■ **EXERCISE GOAL**
Return exactly the lines below, starting with the one that has "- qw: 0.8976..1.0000" and going on through the one that has "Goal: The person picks".

■ **DATA LISTING**
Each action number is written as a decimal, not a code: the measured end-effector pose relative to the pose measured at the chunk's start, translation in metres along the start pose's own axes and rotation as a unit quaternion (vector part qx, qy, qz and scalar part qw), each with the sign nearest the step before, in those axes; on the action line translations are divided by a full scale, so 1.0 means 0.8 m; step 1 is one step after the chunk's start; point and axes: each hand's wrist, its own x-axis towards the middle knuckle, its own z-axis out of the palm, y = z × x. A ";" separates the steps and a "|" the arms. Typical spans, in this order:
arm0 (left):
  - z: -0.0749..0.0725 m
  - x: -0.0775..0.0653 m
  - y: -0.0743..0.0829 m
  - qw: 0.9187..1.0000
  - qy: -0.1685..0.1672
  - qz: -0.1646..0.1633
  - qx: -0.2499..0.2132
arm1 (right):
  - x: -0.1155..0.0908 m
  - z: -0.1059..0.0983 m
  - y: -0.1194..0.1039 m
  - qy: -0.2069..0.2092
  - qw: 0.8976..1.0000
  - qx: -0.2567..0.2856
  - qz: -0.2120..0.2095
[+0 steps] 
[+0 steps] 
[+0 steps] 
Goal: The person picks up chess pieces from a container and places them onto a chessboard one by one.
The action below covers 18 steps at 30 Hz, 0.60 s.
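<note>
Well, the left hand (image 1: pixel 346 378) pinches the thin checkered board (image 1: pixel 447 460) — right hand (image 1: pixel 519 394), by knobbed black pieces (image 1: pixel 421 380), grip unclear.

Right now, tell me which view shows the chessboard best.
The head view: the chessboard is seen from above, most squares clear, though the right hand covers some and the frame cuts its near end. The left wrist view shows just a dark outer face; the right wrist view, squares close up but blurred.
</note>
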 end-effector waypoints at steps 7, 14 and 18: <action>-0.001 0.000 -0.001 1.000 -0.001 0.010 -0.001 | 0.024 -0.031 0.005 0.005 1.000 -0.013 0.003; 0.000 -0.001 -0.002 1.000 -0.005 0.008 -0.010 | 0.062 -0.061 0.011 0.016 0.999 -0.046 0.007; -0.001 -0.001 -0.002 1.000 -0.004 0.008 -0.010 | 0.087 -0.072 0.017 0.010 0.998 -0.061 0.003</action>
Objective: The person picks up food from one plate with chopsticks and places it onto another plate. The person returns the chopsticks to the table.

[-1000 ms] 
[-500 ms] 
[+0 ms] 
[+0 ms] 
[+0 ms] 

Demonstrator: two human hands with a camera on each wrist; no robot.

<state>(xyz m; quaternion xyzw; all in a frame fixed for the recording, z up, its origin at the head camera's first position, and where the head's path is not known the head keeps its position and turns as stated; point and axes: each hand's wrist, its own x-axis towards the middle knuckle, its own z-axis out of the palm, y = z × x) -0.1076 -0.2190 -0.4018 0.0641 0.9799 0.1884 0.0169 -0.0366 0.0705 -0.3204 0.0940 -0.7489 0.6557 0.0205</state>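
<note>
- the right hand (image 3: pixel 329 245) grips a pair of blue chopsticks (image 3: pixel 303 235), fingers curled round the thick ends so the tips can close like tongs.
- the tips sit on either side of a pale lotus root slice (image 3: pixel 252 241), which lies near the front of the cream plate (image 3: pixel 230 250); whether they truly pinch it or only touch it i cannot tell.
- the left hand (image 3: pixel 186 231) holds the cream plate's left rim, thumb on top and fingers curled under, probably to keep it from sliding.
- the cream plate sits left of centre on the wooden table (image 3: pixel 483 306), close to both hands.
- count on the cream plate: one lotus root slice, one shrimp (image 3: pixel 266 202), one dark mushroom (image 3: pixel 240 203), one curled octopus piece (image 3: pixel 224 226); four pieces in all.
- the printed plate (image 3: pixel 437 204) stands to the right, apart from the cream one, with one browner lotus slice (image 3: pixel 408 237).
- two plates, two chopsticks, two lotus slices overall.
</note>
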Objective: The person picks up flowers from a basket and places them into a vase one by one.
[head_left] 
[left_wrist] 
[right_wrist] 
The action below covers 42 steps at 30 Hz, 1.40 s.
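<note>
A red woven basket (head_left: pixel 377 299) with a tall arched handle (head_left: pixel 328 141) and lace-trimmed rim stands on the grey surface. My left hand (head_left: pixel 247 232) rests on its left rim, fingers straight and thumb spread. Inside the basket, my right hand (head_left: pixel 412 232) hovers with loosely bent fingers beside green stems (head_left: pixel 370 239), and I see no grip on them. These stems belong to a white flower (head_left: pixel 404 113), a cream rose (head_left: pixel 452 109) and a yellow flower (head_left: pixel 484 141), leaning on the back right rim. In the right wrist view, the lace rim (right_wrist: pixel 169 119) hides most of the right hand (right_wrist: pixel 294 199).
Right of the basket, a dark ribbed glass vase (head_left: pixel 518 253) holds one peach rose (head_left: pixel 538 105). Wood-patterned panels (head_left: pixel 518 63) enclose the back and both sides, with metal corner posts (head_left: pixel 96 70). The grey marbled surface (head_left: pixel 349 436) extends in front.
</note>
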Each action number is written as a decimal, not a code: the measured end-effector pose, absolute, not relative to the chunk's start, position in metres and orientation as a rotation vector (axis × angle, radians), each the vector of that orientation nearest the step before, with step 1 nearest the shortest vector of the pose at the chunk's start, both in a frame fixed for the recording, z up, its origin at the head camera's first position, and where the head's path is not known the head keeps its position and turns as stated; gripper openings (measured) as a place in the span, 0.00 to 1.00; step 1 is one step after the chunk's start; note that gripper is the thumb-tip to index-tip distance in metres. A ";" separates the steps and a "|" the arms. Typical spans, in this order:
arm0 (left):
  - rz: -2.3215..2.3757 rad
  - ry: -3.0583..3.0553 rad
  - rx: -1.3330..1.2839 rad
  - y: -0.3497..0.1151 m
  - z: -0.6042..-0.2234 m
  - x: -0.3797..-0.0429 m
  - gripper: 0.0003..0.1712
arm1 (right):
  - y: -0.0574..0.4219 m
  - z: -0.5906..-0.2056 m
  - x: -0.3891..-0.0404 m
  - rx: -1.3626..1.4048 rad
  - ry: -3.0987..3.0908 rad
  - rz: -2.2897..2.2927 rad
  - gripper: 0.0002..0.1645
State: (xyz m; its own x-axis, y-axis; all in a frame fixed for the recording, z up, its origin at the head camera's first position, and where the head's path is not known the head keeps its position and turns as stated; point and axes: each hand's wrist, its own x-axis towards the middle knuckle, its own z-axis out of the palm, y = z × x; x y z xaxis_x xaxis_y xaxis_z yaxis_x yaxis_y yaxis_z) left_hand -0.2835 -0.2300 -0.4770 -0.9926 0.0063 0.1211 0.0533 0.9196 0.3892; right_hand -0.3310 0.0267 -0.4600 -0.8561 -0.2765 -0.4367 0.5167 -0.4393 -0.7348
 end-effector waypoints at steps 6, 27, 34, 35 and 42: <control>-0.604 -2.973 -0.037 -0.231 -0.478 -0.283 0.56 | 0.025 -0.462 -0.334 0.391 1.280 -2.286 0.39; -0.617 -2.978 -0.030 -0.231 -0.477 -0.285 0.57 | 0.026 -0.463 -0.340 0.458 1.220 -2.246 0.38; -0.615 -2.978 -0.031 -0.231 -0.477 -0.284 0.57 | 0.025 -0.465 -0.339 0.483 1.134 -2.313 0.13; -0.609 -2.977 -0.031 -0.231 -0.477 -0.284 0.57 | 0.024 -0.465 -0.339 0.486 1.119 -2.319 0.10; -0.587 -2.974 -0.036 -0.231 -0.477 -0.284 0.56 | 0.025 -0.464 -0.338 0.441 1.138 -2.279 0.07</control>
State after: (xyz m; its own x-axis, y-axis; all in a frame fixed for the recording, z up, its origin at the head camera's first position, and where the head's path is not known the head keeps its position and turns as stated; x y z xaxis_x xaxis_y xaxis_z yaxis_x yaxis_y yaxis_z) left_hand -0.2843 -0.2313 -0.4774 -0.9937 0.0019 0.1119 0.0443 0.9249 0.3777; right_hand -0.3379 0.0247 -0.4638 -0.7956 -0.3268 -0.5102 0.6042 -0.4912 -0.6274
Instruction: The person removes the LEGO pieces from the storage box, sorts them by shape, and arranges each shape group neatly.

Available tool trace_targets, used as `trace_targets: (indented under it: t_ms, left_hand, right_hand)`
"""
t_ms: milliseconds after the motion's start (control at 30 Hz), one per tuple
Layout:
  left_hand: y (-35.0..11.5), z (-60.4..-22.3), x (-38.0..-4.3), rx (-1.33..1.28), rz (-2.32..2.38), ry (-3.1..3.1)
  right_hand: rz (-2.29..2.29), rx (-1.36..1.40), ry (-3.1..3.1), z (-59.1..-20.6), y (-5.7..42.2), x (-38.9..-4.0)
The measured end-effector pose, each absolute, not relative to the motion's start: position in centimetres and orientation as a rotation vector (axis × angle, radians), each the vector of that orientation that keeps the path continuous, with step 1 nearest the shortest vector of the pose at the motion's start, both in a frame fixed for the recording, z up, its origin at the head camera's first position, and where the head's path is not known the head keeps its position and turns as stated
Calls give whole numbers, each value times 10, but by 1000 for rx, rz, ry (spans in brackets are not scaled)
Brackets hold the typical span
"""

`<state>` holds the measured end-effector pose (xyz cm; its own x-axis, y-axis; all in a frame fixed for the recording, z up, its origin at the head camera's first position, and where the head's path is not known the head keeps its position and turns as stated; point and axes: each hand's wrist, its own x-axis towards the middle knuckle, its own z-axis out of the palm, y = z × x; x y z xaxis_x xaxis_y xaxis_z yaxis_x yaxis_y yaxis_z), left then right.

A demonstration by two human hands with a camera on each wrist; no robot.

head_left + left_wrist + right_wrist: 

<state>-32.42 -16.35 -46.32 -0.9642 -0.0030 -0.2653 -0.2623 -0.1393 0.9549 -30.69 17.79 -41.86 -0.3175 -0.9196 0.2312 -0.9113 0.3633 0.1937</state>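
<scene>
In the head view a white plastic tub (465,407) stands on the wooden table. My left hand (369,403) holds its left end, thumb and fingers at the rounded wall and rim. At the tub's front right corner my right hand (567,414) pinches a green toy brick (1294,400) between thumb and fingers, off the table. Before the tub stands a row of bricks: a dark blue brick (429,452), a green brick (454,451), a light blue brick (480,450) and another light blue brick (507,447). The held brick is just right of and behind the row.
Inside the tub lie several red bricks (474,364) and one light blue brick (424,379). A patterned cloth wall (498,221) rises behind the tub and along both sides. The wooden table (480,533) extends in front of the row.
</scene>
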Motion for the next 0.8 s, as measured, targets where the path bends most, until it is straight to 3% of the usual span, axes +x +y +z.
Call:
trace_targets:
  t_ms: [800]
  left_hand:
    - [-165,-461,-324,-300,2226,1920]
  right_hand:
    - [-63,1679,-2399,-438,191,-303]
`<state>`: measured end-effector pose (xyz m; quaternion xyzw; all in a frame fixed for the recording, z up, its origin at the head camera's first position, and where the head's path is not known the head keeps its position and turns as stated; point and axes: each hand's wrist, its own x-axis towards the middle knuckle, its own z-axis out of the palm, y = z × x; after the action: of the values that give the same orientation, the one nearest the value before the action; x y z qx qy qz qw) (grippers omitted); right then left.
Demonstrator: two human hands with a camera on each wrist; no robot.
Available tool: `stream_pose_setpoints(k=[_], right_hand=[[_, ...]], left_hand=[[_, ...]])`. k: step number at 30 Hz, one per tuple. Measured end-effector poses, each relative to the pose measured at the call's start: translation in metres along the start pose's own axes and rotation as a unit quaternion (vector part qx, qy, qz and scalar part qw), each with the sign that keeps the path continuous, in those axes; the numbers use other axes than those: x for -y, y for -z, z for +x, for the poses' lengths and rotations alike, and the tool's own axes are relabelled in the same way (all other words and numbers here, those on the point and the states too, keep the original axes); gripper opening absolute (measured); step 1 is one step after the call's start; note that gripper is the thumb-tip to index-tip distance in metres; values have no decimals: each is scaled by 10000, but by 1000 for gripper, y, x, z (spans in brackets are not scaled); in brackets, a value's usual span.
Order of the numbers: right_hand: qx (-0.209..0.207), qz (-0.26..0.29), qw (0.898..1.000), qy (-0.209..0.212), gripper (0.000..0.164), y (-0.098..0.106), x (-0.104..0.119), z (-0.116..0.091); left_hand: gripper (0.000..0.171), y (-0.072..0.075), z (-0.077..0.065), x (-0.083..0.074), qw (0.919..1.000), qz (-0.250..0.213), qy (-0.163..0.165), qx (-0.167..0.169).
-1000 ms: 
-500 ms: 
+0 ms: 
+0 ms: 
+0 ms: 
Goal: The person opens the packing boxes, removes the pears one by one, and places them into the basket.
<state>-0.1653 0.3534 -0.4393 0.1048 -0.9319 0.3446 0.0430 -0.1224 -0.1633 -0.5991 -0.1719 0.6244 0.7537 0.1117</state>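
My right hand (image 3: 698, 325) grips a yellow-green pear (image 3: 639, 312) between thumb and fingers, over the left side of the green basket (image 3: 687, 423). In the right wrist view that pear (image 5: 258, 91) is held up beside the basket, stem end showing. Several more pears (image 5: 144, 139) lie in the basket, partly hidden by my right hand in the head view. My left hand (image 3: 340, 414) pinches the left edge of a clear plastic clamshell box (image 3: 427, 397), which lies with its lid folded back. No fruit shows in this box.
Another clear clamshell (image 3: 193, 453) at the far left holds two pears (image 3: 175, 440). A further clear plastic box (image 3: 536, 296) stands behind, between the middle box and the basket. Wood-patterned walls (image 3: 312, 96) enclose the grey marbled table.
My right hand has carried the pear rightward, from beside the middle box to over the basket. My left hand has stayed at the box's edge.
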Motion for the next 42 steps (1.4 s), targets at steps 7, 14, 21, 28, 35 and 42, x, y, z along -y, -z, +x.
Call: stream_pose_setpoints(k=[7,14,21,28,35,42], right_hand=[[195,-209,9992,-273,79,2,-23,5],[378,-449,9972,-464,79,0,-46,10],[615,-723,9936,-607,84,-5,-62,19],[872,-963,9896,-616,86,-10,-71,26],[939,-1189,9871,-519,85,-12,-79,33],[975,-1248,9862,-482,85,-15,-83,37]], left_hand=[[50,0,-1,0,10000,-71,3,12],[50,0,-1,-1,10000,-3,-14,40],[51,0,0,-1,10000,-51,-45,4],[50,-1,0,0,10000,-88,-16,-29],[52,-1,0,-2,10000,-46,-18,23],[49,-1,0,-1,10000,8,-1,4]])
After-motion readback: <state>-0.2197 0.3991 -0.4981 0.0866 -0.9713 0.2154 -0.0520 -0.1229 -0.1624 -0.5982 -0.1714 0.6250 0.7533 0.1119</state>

■ **COMPLETED TASK**
  - qw: 0.8976..1.0000
  - qx: -0.2567..0.2856
  - qz: -0.2120..0.2095
[+0 steps] 
[+0 steps] 
[+0 steps] 
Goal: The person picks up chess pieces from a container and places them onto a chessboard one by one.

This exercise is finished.